* [WHAT IS EXPECTED]: Using the records below, give again exactly the lines from the line that contains "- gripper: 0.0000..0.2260" through the line that contains "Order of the", both ends included, and only those.

>>>>>

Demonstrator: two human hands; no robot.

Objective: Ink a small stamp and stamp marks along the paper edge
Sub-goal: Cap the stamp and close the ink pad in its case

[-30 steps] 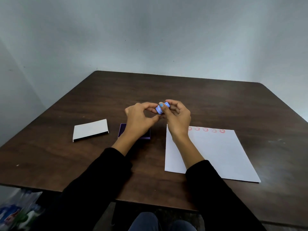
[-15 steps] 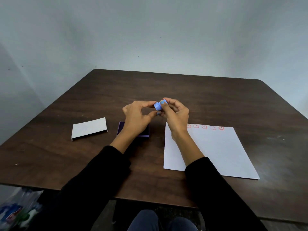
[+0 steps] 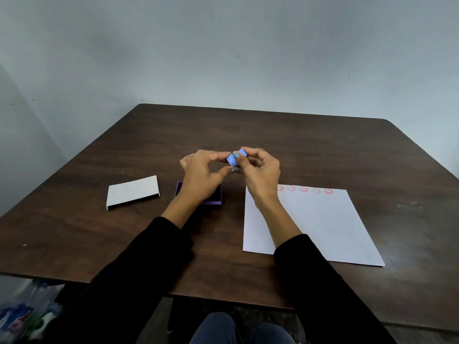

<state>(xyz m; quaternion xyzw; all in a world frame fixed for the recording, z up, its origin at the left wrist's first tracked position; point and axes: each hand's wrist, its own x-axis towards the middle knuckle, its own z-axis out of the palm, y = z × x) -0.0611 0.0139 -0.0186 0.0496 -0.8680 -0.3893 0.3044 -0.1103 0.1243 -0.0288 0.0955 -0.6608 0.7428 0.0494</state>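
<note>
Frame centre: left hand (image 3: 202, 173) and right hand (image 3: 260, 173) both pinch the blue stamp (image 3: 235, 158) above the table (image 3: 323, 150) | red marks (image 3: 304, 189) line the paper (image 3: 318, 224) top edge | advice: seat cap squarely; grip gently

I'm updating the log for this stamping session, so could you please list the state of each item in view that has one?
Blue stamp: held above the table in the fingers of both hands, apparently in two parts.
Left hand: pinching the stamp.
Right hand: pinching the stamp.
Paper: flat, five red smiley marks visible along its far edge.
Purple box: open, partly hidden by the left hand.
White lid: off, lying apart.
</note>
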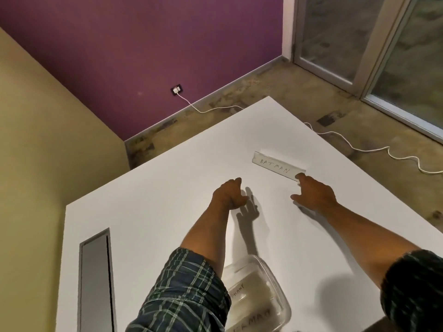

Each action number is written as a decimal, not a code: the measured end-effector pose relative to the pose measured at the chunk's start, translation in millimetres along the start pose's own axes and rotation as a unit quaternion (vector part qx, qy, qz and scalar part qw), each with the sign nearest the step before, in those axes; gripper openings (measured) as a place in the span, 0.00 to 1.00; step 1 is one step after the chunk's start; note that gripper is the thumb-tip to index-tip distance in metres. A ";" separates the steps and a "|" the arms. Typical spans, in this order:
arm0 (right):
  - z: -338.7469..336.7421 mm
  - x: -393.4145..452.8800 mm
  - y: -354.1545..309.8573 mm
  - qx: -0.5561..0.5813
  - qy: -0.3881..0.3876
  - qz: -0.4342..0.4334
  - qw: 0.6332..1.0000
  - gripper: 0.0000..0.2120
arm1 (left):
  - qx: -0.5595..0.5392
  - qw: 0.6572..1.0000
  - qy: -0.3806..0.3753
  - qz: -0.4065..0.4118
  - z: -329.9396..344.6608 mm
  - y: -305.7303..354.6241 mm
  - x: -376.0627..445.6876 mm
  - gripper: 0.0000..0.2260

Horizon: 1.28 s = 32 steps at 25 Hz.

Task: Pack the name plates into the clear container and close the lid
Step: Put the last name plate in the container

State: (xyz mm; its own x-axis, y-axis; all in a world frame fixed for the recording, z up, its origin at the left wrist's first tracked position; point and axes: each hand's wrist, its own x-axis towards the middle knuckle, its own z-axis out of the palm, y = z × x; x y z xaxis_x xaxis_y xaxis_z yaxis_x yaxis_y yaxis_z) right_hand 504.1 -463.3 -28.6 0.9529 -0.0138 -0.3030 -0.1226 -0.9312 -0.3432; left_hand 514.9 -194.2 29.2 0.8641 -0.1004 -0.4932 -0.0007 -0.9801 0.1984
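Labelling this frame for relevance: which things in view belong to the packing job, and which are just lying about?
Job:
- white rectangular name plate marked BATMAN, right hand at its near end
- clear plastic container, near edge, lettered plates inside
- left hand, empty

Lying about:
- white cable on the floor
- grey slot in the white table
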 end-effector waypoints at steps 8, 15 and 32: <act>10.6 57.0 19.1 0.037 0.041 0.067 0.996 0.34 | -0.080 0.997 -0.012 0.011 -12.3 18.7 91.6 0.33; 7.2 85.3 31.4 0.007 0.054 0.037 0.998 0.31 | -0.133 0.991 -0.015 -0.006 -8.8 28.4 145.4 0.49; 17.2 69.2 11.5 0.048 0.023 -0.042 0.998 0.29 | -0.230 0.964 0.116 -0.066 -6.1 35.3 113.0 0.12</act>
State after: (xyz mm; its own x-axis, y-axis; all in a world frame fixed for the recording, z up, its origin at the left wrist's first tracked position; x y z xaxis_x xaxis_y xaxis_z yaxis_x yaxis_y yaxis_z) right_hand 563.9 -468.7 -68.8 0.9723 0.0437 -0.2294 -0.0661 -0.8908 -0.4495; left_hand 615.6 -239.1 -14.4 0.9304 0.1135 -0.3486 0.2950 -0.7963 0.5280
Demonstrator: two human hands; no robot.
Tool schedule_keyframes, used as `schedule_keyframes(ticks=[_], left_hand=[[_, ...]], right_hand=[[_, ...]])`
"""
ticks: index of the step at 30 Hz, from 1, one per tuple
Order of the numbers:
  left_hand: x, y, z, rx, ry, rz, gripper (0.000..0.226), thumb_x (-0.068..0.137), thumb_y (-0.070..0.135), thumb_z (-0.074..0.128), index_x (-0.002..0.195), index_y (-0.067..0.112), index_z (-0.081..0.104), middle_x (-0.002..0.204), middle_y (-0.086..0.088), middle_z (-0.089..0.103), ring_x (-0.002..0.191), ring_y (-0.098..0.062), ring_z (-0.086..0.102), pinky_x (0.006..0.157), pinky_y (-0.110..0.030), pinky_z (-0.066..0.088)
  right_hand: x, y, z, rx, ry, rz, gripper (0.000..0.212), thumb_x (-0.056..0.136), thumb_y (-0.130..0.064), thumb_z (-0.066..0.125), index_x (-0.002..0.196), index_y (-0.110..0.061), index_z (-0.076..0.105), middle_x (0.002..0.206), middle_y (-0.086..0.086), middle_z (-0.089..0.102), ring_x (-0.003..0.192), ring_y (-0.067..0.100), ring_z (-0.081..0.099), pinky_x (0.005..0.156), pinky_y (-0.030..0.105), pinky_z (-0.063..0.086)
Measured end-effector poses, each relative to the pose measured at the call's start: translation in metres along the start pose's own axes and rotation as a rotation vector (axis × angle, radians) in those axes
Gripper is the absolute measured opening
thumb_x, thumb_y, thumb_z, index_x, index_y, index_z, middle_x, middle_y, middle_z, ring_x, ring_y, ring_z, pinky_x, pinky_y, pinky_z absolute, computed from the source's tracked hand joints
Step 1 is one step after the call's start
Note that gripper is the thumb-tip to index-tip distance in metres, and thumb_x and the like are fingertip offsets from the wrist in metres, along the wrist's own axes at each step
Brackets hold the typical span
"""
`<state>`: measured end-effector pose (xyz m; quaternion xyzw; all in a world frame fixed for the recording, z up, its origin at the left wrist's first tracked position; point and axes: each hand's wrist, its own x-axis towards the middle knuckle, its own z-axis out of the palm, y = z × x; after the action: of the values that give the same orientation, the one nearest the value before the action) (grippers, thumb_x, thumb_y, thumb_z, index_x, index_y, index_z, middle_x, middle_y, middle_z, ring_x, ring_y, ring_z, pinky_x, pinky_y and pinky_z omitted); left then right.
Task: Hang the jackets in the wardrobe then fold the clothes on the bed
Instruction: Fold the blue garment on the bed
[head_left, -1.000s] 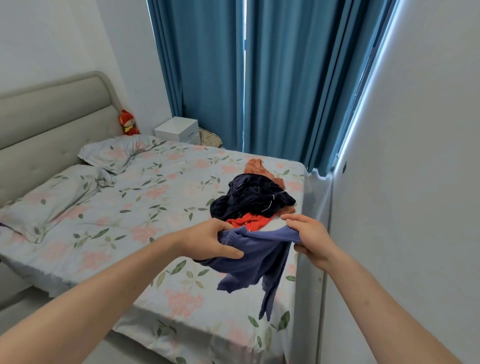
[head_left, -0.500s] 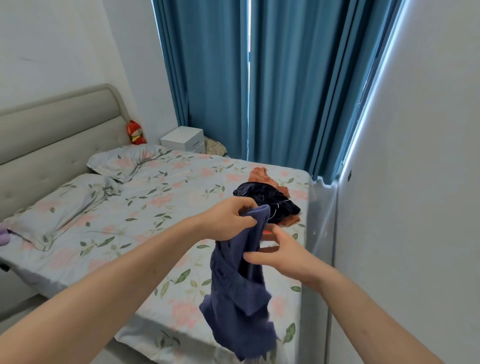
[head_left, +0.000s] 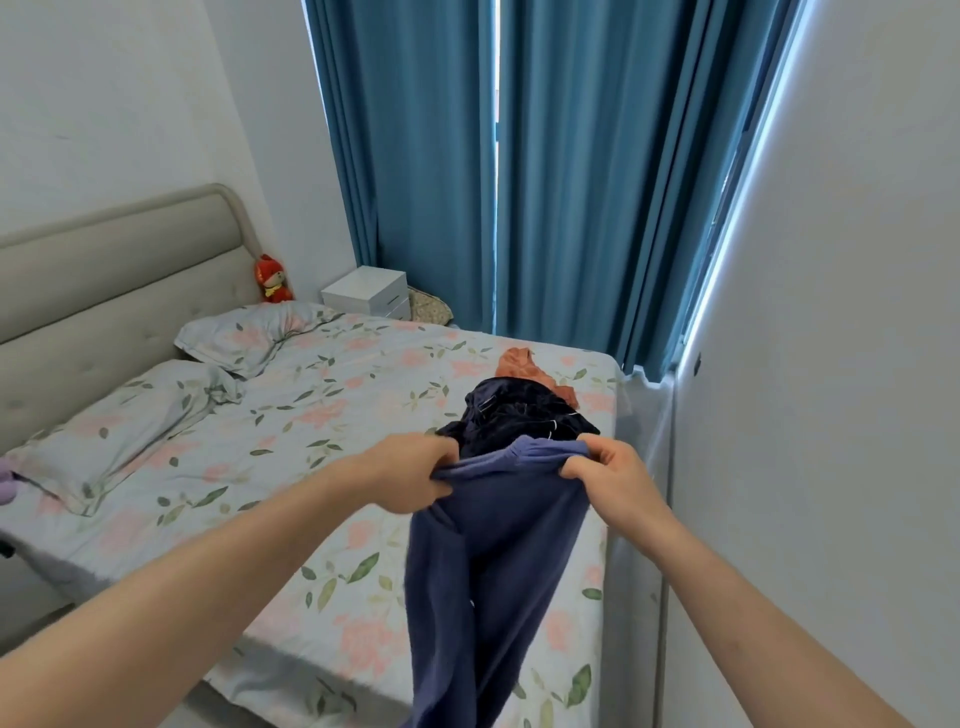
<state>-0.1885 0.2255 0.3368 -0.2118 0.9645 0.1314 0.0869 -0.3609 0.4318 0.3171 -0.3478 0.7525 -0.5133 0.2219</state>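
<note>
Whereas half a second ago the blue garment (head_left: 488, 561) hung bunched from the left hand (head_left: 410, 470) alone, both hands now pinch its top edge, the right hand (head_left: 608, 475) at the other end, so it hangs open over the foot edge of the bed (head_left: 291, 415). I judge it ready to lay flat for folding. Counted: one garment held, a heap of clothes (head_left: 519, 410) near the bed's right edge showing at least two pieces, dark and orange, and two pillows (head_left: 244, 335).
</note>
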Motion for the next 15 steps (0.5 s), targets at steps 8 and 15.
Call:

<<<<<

* [ANSWER SPACE]:
  - gripper: 0.0000..0.2260

Horizon: 1.28 s = 32 steps at 25 Hz.

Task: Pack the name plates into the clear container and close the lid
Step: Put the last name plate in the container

State: (xyz mm; its own x-axis, y-axis; all in a world frame fixed for the recording, z up, its origin at the left wrist's first tracked position; point and axes: each hand's wrist, its own x-axis towards the middle knuckle, its own z-axis out of the palm, y = z × x; x y z xaxis_x xaxis_y xaxis_z yaxis_x yaxis_y yaxis_z) right_hand 504.1 -463.3 -28.6 0.9529 -0.0138 -0.3030 -0.1226 -0.9312 -0.3432; left_hand 514.9 -194.2 29.2 0.8641 -0.1004 -0.4932 -0.0007 -0.9801 0.1984
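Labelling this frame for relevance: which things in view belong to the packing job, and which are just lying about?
Job:
- white rectangular name plate marked BATMAN, right hand at its near end
- clear plastic container, near edge, lettered plates inside
- left hand, empty

Lying about:
- white cable on the floor
- grey slot in the white table
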 end-effector waypoints at steps 8, 15 and 32: <act>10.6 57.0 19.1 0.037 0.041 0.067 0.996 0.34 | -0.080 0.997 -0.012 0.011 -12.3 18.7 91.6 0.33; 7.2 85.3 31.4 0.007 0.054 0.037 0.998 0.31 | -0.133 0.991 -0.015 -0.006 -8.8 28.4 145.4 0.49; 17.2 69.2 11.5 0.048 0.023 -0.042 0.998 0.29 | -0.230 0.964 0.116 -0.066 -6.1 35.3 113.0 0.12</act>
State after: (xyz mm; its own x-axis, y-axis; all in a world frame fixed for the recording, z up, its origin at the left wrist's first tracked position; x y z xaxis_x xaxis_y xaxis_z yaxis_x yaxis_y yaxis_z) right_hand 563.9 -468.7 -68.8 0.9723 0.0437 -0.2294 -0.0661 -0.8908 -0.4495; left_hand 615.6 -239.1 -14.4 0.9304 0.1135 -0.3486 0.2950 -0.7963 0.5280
Demonstrator: two human hands; no robot.
Tool schedule_keyframes, used as `schedule_keyframes(ticks=[_], left_hand=[[_, ...]], right_hand=[[_, ...]])`
"""
ticks: index of the step at 30 Hz, from 1, one per tuple
Order of the numbers:

This finishes the output.